Video: Clegg fails to unite party behind rise in tuition fees

Share this article

LIBERAL Democrat leader Nick Clegg confirmed last night that he would vote in favour of tuition fee rises after accepting defeat in his attempts to unite the party on the issue.

The Deputy Prime Minister and Sheffield Hallam MP said he had hoped Lib Dem MPs could "walk through the fire" together by collectively abstaining in the key ballot on Thursday, but now realised that was not possible.

However he announced that all Lib Dem Ministers would be supporting the Government's proposals – which could see the fees students pay almost trebling to 9,000 a year.

In opposition the party had campaigned for fees to be abolished and pledged to oppose any increase. A significant number of the party's 57 MPs are expected to vote against the increase.

A survey revealed that at least 13 Lib Dems were planning to vote against any increase. Tory MP for Haltemprice and Howden David Davis has also said he will vote against the Government.

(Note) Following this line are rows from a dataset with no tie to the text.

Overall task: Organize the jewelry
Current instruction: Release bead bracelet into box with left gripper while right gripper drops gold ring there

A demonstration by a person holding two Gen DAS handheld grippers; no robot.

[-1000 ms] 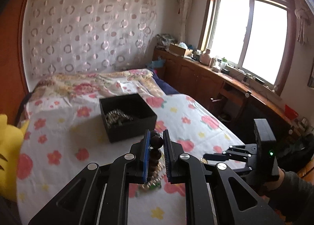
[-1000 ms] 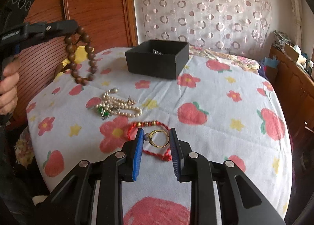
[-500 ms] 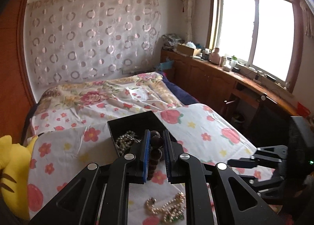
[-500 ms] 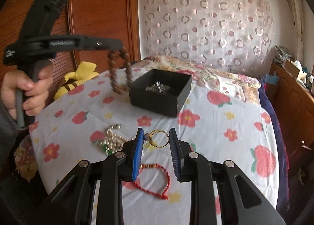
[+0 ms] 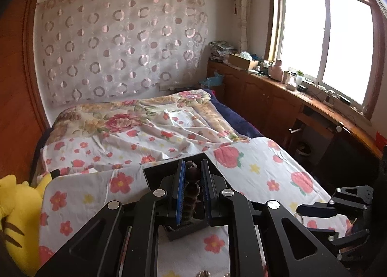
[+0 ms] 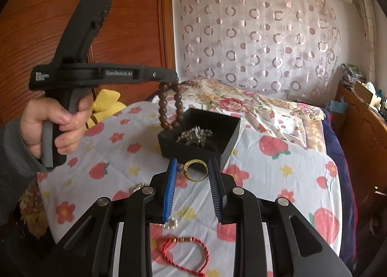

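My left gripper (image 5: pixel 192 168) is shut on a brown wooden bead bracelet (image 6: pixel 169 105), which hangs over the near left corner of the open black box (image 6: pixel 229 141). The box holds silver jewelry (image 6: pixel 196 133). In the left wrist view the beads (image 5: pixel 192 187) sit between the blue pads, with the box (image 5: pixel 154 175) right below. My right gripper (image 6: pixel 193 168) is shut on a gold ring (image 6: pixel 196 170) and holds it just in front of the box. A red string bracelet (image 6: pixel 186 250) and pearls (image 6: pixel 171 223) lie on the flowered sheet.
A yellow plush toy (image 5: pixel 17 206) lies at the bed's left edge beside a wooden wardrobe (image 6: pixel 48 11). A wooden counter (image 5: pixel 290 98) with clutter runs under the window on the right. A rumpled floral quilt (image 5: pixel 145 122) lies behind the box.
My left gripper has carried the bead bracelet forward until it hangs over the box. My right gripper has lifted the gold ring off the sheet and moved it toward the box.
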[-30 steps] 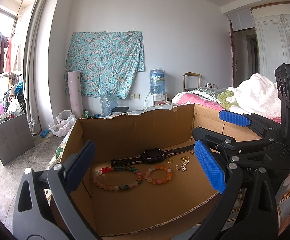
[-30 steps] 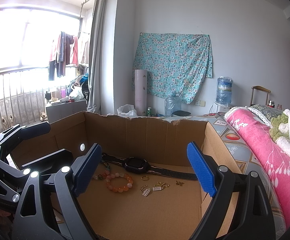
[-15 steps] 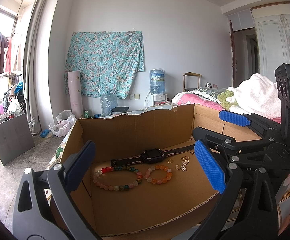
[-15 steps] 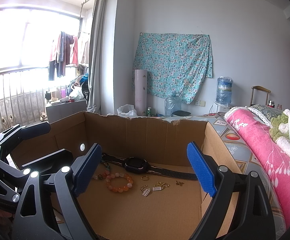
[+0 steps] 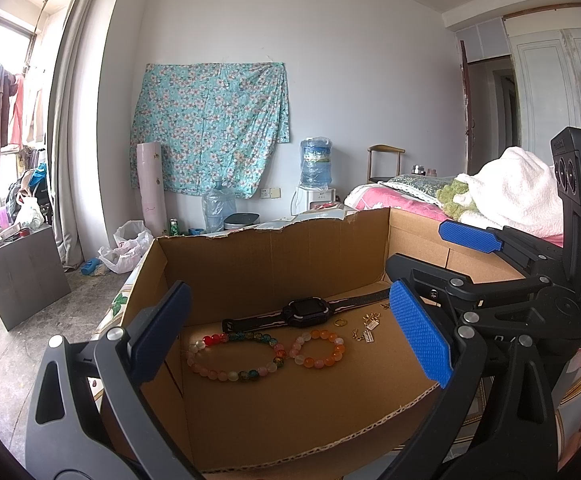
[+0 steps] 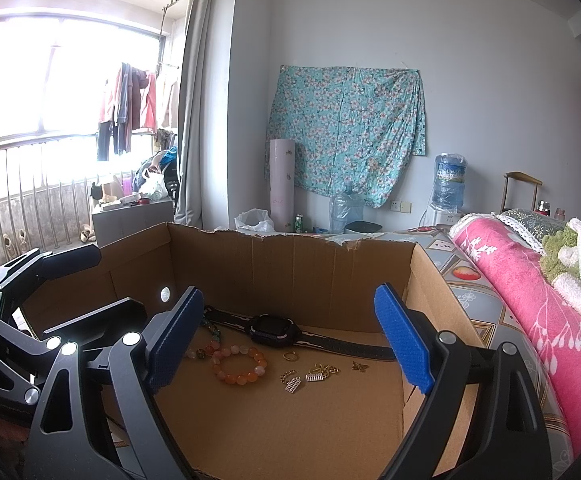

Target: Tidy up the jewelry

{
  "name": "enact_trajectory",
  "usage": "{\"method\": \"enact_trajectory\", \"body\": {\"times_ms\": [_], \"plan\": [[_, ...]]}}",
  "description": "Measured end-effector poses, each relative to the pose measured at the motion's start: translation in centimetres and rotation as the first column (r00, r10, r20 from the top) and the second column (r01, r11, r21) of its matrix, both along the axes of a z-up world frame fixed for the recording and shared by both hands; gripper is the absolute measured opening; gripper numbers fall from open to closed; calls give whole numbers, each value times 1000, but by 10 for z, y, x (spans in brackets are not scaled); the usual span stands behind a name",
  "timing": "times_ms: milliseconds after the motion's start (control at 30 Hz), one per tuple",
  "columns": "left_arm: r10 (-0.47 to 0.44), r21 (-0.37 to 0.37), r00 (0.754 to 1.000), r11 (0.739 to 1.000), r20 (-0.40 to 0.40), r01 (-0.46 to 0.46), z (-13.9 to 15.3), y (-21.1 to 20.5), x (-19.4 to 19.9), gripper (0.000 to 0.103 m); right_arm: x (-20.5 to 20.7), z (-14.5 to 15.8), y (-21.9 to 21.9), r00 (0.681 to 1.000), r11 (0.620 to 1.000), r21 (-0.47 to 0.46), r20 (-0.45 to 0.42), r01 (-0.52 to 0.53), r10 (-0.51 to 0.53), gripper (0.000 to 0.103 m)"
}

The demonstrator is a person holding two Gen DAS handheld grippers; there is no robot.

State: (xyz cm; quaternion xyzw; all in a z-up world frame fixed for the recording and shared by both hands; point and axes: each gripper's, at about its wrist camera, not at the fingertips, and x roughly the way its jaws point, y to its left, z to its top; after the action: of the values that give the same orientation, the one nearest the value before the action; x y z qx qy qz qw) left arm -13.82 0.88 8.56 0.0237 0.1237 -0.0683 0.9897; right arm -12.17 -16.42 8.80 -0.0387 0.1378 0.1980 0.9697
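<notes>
An open cardboard box (image 5: 274,256) (image 6: 290,268) holds the jewelry on its floor. A black watch (image 5: 308,312) (image 6: 274,328) lies along the back. In front of it are a multicoloured bead bracelet (image 5: 234,356), an orange bead bracelet (image 5: 316,352) (image 6: 238,366), a small gold ring (image 5: 340,323) (image 6: 289,356) and several gold charms (image 5: 368,330) (image 6: 310,376). My left gripper (image 5: 289,304) (image 6: 102,280) hangs open at the box's near left, holding nothing. My right gripper (image 6: 290,292) (image 5: 416,244) stands open beside it on the right, also holding nothing.
A bed with a pink blanket (image 6: 530,300) and a white towel (image 5: 518,192) runs along the right of the box. Behind the box are a water dispenser (image 5: 316,168), bottles and a plastic bag (image 5: 126,244). A grey cabinet (image 5: 22,272) stands on the floor at left.
</notes>
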Motion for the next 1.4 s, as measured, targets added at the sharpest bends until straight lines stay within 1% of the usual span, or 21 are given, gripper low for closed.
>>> {"method": "enact_trajectory", "body": {"times_ms": [1400], "plan": [[14, -1, 1000, 1000, 2, -14, 1, 2, -2, 95, 0, 0, 0, 1000, 1000, 0, 0, 1, -1, 86]]}}
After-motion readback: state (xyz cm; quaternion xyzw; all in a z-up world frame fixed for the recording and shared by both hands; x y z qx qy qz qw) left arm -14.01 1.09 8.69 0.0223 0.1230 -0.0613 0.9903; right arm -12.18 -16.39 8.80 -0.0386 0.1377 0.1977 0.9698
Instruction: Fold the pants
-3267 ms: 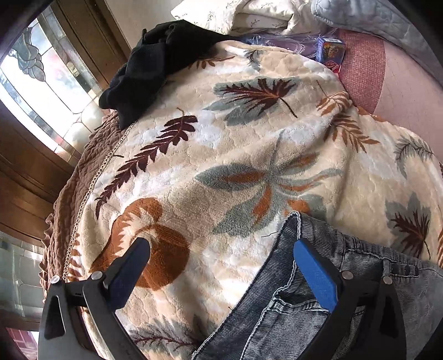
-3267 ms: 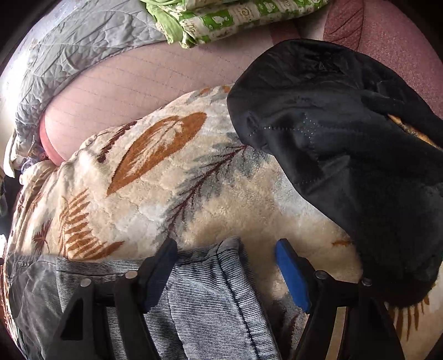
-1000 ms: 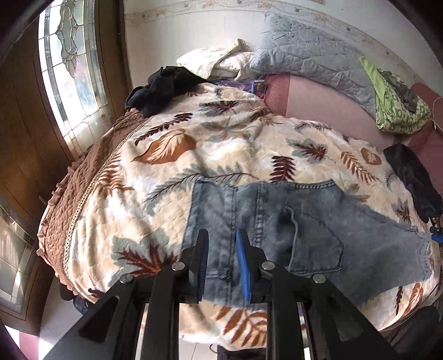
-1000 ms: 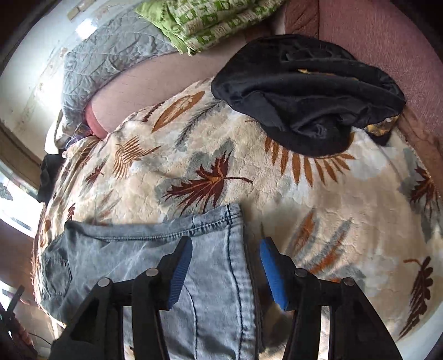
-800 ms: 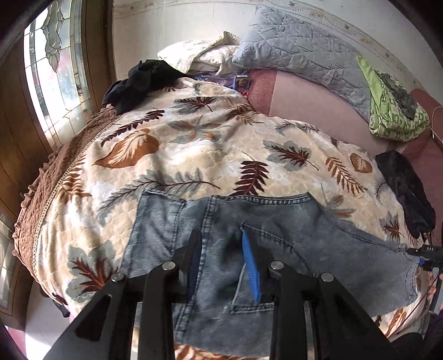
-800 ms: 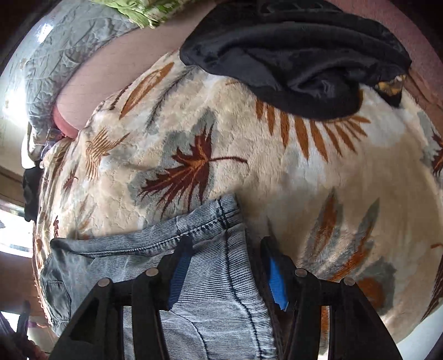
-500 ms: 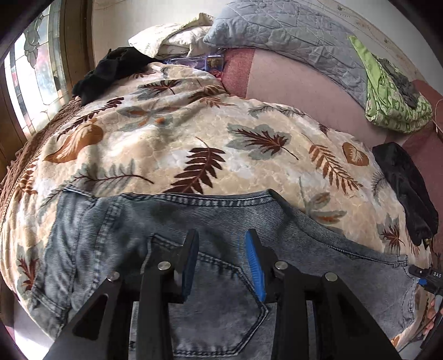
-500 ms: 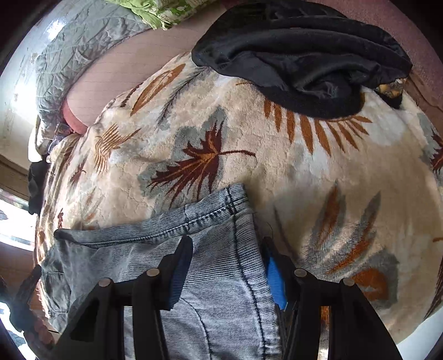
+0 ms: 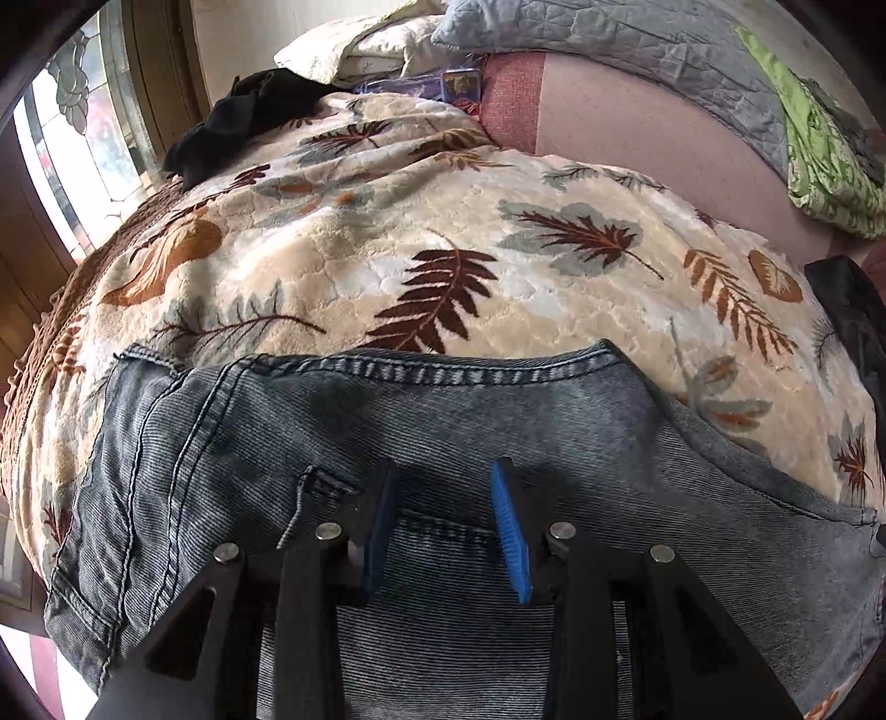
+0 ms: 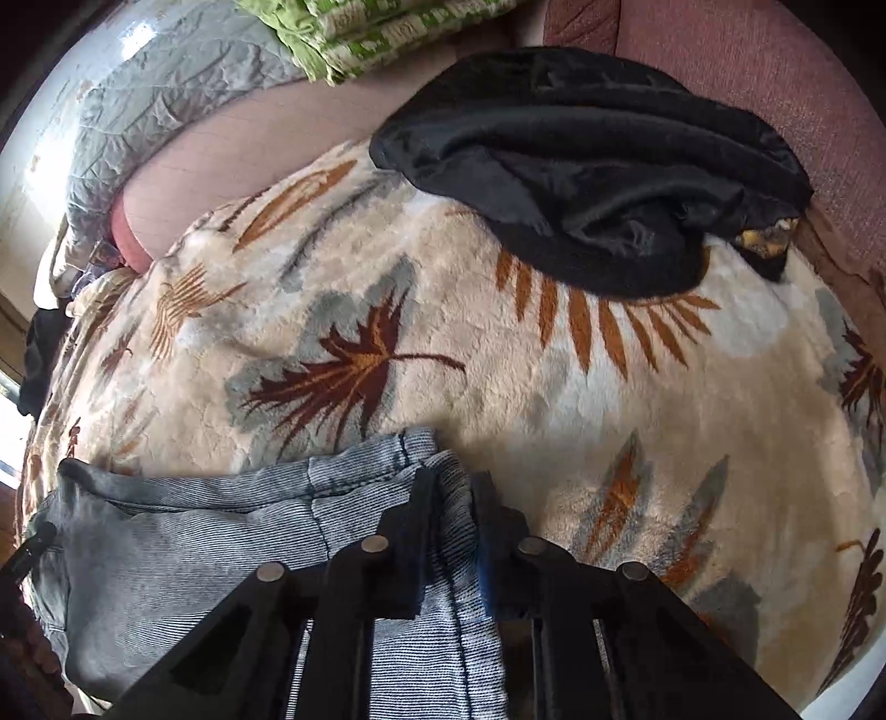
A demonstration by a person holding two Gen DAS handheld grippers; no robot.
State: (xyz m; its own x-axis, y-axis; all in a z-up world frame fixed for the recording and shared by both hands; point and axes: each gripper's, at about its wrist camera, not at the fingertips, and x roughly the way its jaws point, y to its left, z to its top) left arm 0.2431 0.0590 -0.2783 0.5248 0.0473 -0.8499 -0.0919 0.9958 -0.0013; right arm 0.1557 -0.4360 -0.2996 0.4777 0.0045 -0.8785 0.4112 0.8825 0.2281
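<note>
Grey-blue denim pants (image 9: 332,443) lie flat on a cream leaf-patterned blanket (image 9: 387,249), waistband at the left, legs running right. My left gripper (image 9: 443,487) hovers just over the seat by the back pocket, jaws a little apart and holding nothing. In the right wrist view the leg end of the pants (image 10: 221,531) lies on the blanket (image 10: 554,415). My right gripper (image 10: 448,487) is shut on the hem edge of the leg, and the fabric bunches up between its fingers.
A black garment (image 10: 581,166) lies on the blanket beyond the right gripper. Another black garment (image 9: 243,122) sits at the far left corner by the window (image 9: 72,155). Grey quilted pillow (image 9: 637,50) and green cloth (image 9: 830,155) rest along the pink backrest.
My left gripper has moved forward and lower over the pants' seat, jaws opening slightly. My right gripper has closed on the leg hem, which now bunches up.
</note>
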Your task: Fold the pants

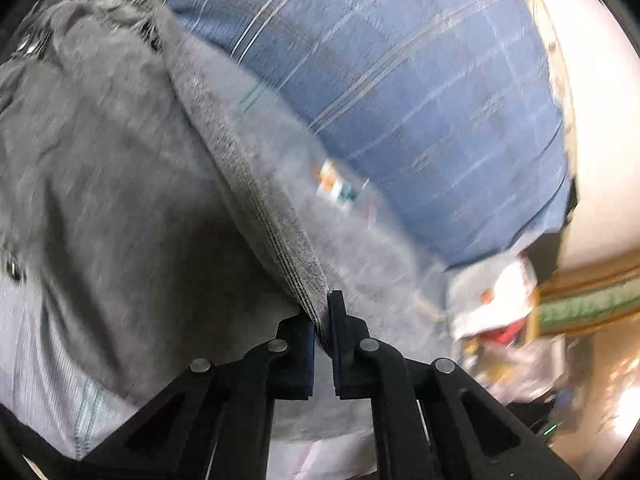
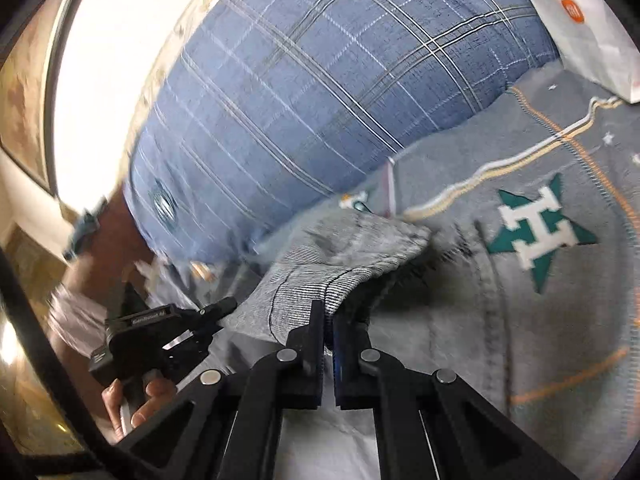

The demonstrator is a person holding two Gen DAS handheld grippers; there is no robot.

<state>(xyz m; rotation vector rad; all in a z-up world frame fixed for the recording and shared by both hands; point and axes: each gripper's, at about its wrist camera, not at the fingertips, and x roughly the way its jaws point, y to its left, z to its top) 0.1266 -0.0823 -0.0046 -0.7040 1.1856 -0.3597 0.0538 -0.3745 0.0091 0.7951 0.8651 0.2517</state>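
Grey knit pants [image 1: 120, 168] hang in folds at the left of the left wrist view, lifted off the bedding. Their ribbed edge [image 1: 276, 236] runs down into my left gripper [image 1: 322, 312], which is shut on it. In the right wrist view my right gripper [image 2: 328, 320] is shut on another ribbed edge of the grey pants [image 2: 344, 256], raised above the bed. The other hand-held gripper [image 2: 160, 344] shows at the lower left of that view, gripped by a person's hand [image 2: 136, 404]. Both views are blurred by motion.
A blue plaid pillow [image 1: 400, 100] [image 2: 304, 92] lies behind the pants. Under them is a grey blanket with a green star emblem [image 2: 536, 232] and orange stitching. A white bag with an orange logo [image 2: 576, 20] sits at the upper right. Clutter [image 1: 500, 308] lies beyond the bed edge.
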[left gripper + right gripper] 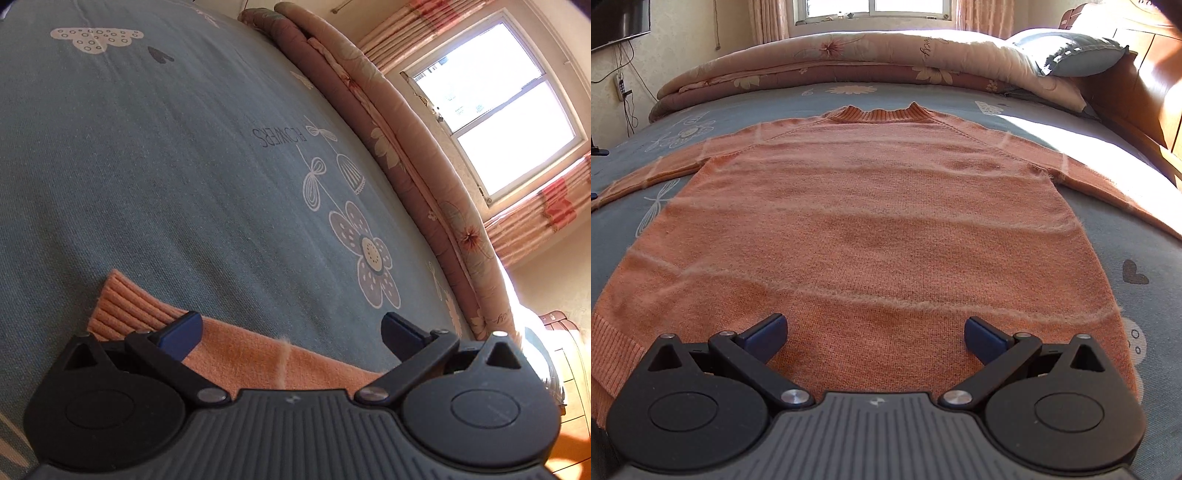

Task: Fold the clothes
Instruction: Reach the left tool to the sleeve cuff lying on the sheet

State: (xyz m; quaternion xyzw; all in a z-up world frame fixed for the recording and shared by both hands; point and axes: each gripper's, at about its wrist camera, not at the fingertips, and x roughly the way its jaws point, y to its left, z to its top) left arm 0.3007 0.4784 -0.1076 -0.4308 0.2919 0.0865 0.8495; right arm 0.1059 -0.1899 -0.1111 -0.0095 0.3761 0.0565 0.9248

The controversy surrounding the tuition fees vote comes as a lecturers union claimed the Government's planned funding cuts to higher education would cost the Yorkshire economy 550m.

The plan to increase tuition fees is coinciding with massive cuts to university teaching budgets which will leave higher education providers reliant on larger income from fees to make up the difference.

The University and College Union claim that these planned cuts will see Yorkshire universities losing 284m in core funding and leave six higher education providers at some form of risk.

The report published today claims Leeds Metropolitan, Huddersfield and Sheffield Hallam would be at "high-medium" risk as a result of the proposals to cut teaching budgets to the majority of degree subjects while Leeds Trinity University College, Leeds College of Music and York St John University are at a "high risk" of serious impact from the Government's plans.

UCU general secretary Sally Hunt said: "In reality, more than one in three of England's universities could find themselves in real trouble once the landscape of higher education changes and funding cuts bite." Student protests are set to continue in the run up to the vote on Thursday although an occupation at a Leeds University building could end today.

The university has told protesters who have occupied the Michael Sadler building for almost a fortnight that they will be regarded as trespassers from 8am.